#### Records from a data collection
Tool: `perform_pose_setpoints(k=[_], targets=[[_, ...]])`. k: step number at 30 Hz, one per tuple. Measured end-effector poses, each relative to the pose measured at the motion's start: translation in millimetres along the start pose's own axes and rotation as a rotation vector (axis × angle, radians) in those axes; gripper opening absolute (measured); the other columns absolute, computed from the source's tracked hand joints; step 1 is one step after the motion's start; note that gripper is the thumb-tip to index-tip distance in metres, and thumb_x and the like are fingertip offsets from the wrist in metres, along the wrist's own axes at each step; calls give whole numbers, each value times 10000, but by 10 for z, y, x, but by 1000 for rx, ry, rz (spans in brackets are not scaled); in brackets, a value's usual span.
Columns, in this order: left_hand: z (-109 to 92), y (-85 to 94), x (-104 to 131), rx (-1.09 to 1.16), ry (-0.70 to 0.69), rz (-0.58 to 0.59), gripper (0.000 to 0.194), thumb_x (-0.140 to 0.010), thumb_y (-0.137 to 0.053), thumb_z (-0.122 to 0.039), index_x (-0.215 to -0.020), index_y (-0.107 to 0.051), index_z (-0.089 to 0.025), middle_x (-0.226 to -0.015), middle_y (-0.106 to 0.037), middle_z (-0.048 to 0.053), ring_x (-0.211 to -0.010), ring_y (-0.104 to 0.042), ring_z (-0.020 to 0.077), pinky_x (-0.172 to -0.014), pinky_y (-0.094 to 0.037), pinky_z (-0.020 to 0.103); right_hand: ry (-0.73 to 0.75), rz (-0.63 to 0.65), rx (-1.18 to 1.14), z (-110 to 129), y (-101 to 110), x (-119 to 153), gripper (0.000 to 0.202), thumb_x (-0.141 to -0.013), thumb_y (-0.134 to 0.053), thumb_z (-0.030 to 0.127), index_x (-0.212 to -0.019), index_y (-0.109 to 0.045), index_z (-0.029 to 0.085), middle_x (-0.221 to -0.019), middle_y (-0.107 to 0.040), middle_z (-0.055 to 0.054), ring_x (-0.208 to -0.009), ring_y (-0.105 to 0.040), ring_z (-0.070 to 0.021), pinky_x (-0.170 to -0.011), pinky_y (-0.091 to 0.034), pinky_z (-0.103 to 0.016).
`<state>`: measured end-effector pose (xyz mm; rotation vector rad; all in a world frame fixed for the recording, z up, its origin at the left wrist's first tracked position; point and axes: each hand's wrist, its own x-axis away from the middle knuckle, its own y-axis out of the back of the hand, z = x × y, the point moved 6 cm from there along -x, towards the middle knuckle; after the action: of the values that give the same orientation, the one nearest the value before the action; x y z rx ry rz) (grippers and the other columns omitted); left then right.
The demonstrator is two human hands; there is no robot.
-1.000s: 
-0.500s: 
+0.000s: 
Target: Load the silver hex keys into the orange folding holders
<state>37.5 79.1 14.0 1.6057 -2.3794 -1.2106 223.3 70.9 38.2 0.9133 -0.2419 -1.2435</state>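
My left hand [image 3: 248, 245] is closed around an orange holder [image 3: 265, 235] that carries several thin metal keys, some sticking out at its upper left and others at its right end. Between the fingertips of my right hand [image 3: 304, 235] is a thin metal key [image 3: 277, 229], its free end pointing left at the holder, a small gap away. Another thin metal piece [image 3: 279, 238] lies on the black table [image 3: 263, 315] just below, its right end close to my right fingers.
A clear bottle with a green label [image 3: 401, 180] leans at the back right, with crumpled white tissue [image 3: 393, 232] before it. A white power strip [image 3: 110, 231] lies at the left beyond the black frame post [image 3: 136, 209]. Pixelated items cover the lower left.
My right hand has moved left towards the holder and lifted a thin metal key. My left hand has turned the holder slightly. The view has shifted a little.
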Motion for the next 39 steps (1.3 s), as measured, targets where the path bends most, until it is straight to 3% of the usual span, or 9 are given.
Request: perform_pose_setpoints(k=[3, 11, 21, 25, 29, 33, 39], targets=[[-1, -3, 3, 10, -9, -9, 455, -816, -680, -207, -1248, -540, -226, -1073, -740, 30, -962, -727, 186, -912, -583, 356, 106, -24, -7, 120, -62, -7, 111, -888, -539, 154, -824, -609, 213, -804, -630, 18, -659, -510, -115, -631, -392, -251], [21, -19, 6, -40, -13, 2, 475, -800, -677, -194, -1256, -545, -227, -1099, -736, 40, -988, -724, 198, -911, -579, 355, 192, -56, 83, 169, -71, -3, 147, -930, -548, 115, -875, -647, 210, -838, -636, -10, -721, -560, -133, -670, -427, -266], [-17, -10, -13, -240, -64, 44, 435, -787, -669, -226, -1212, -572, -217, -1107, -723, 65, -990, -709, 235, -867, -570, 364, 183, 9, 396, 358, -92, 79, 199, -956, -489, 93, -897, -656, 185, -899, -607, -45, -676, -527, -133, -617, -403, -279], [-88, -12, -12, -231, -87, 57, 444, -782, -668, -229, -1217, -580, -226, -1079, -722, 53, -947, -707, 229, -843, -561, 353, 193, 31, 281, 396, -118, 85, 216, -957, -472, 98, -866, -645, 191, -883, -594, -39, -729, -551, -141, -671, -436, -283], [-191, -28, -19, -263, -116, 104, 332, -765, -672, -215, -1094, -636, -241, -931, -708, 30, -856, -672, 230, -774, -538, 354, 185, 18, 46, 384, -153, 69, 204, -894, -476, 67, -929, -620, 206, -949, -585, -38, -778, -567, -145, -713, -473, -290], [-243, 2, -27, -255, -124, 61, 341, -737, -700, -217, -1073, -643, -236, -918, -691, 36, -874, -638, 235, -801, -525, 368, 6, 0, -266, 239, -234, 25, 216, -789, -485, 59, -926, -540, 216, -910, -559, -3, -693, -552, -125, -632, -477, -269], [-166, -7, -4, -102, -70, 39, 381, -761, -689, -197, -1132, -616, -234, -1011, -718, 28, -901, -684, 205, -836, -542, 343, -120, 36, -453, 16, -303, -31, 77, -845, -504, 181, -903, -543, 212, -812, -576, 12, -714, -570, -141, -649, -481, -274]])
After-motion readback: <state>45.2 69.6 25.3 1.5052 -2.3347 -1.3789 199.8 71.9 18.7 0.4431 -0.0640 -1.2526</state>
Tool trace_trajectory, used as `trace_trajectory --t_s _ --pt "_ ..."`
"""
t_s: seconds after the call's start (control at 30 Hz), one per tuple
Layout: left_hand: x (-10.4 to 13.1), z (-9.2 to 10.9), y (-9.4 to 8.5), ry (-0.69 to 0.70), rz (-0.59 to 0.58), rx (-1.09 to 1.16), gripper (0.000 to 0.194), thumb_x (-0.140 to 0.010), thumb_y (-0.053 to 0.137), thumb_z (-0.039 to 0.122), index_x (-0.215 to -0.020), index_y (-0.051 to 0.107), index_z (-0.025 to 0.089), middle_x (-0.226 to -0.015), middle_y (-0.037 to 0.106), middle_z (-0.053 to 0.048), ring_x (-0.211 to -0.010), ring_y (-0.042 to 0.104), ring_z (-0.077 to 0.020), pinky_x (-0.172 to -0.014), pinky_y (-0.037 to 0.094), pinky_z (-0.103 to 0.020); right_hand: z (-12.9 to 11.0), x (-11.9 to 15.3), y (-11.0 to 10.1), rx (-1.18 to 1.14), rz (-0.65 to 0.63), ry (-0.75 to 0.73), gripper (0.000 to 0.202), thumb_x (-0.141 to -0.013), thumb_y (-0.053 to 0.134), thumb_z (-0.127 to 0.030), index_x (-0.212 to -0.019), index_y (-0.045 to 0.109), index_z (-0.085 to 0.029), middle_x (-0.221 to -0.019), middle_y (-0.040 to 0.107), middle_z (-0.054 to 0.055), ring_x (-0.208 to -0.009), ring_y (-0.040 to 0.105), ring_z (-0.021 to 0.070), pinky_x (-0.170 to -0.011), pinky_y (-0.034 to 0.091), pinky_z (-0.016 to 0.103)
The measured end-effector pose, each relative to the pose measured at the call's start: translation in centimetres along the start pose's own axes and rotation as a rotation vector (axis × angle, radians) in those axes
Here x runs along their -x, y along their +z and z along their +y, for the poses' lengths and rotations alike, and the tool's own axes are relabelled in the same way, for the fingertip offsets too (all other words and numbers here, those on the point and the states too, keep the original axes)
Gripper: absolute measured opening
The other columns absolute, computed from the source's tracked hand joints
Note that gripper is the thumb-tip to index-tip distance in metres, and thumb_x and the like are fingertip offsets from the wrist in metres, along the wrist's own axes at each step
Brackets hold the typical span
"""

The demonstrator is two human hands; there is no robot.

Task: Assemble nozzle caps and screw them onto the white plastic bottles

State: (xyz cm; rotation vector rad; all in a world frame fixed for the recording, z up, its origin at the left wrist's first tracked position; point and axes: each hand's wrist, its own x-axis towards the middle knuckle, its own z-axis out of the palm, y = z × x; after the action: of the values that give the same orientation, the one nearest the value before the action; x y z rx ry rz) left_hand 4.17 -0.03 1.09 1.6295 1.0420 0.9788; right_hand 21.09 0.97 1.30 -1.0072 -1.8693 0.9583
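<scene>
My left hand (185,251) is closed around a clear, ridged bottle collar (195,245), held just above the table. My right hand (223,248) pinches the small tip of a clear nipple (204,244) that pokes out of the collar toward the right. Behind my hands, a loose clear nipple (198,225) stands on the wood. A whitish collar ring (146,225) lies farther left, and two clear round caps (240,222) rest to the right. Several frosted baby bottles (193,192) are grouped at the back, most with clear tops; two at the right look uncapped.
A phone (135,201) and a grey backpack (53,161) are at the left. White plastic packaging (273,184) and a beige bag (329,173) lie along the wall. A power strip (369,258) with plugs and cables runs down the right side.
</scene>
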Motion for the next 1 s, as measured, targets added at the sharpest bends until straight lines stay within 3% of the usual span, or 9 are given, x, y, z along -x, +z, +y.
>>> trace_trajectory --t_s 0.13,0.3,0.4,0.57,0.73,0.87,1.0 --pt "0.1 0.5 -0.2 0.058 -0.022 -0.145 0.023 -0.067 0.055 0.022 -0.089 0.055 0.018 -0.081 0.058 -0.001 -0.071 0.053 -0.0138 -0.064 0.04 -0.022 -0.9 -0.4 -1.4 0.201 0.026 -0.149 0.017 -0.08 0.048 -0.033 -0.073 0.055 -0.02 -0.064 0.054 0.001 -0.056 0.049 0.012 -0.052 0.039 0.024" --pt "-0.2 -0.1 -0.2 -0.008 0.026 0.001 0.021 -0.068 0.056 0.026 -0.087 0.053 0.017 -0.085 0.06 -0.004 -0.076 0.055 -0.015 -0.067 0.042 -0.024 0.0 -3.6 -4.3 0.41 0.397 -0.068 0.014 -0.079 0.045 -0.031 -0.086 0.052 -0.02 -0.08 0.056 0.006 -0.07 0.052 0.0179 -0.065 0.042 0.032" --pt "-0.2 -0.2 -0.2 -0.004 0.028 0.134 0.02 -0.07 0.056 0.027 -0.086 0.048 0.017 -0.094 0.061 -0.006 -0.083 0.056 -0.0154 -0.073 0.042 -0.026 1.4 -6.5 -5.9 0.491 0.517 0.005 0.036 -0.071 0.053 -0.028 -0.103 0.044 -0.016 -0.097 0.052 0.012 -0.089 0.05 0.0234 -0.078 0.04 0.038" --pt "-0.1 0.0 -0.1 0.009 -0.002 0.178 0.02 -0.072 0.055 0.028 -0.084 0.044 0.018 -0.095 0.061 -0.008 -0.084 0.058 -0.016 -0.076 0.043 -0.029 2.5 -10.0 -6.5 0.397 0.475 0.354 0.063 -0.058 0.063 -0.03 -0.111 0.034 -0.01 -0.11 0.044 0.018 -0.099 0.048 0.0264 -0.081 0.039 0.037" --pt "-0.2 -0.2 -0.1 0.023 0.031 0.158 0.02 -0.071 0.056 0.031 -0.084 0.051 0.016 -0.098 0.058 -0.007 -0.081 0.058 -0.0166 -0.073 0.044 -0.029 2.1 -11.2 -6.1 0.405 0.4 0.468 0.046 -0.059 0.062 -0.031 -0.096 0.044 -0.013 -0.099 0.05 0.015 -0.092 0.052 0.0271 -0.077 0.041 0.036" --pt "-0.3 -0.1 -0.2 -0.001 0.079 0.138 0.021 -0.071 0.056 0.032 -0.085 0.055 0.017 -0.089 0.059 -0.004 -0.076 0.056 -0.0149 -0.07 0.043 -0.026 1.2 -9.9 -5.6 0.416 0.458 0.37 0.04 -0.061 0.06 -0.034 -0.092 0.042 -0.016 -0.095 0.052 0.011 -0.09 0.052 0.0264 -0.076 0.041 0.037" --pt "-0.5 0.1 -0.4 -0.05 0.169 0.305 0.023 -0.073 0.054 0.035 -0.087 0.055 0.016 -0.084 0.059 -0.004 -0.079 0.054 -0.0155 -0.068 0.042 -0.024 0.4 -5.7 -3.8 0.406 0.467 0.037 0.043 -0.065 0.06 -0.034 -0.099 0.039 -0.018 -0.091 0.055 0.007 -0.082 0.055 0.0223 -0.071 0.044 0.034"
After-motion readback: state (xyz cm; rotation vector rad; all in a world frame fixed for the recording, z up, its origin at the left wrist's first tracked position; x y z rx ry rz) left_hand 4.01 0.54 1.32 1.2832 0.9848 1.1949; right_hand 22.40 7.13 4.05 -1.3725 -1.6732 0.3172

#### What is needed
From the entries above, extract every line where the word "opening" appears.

#### Response for this exercise
Tool: `perform_pose_setpoints(k=[_], targets=[[_, ...]])`. k: step number at 30 Hz, one per tuple. Measured end-effector poses, each relative to the pose measured at the motion's start: translation in millimetres along the start pose's own axes and rotation as a rotation vector (axis × angle, radians) in those axes; gripper opening absolute (measured); the other columns absolute, computed from the source's tracked hand joints; step 1 is one step after the motion's start; note that gripper is the thumb-tip to index-tip distance in metres, and thumb_x and the like are fingertip offsets from the wrist in metres, along the wrist's own axes at each step; calls give whole numbers, each value times 10000, but by 10 for z, y, x, but by 1000 for rx, ry, rz (spans in brackets are not scaled); in brackets, a value's usual span.
Gripper: absolute measured opening

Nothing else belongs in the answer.